We used 2 different control groups to answer the research questions. To answer whether access standards were associated with changes in timely access to specialty care, we used the responses of Medicaid enrollees in the matched control states. To examine whether these standards have been successful in reducing gaps in access between Medicaid enrollees and the commercially insured, we used survey responses from commercially insured individuals living in case states as the control group.

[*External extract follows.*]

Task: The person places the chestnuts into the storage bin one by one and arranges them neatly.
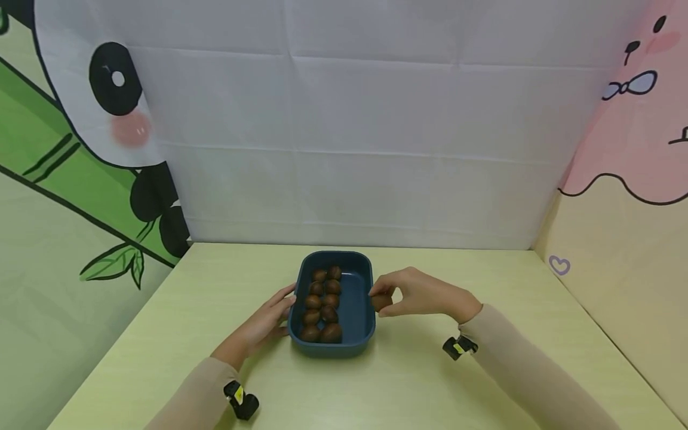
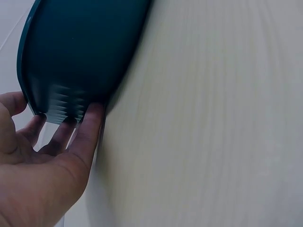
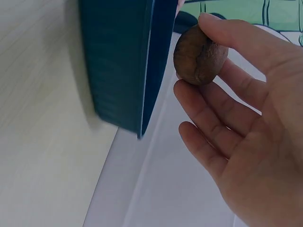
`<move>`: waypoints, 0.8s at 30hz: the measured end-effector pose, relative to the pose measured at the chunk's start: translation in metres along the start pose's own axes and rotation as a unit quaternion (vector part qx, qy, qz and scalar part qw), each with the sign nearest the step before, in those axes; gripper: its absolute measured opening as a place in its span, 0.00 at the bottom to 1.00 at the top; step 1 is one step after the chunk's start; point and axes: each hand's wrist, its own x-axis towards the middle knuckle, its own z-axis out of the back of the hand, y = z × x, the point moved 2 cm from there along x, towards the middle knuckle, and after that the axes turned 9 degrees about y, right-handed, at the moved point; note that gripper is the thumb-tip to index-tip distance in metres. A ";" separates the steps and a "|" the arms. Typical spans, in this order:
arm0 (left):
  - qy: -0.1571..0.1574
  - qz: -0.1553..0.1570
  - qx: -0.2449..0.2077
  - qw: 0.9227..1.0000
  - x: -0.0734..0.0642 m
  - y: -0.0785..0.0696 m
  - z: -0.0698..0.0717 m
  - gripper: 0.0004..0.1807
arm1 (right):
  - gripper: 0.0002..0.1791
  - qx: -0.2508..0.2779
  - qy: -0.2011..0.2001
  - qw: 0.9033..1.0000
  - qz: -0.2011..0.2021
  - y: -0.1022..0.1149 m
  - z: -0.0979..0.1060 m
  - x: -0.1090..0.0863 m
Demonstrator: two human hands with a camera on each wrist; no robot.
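Note:
A dark teal rectangular plastic bin stands on the table, with brown, rounded chestnuts set in two rows along its left part. My left hand is at the bin's left side; in the left wrist view its fingertips touch the ribbed outer wall. Just outside the right rim, my right hand pinches one chestnut between thumb and fingers. This chestnut has a rough, paler patch on one side. Seen from the right wrist, it is beside the bin's rim, with the lower fingers spread loosely beneath.
The pale wood-grain table extends around the bin. A white creased sheet hangs behind it. Cartoon-printed panels stand at left and right. Small black wrist cameras are strapped over both beige sleeves.

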 end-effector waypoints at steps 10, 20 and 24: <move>-0.014 0.005 0.008 1.000 0.001 0.001 0.000 0.33 | 0.16 -0.040 0.050 0.998 0.004 0.007 -0.021 0.044; -0.020 0.009 0.002 1.000 0.002 0.001 -0.001 0.33 | 0.12 -0.072 0.092 0.993 -0.036 0.001 -0.044 0.067; -0.020 0.010 0.003 1.000 0.003 0.002 -0.001 0.33 | 0.12 -0.089 0.106 0.989 -0.057 0.001 -0.049 0.070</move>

We estimated regression models that included indicators for the postpolicy period, being a case state, and the interaction of these 2 terms, as well as the individual-level covariates described above. Models also included state and period fixed effects, as well as interactions between the period and each case-control state pairing to adjust for distinct time trends for each pair. We constructed separate models independently for each state pair, to examine the heterogeneous effect of access standards on perceived access across states. For analyses that pooled multiple case and control states, we estimated robust standard errors clustered at the state level to adjust for correlated outcomes within states and serial correlation; for models that included only a single state pairing, or that explored gaps in access between the Medicaid and commercially insured populations, standard errors were clustered at the health plan level.
The number of survey responses submitted by a state to the CAHPS database is not necessarily representative of the size of the state’s total Medicaid or commercially insured population. Thus, we weighted the data in adjusted pooled regressions to make estimates reflect the actual number of Medicaid enrollees and commercial beneficiaries over time in each of the 10 states included in our sample. For Medicaid respondents, we created weights to reflect each state’s Medicaid enrollee population size for each period included in our study timeframe. For commercial respondents, weights reflect the state’s total population, net of Medicaid enrollees, in a given period (eMethods 2 in the Supplement). In a separate sensitivity analyses, we stratified results by states that implemented time-based standards, distance-based standards, or both (eTable 3 and eTable 4 in the Supplement). Finally, we constructed separate regression models for 2 states for which we had only 1 year of data following the implementation of access standards to assess if the effect was distinct from the overall finding. (eTable 5 in the Supplement). This study was approved by the Institutional Review Board at Yale University. All analyses were conducted using Stata statistical software (version 14, StataCorp).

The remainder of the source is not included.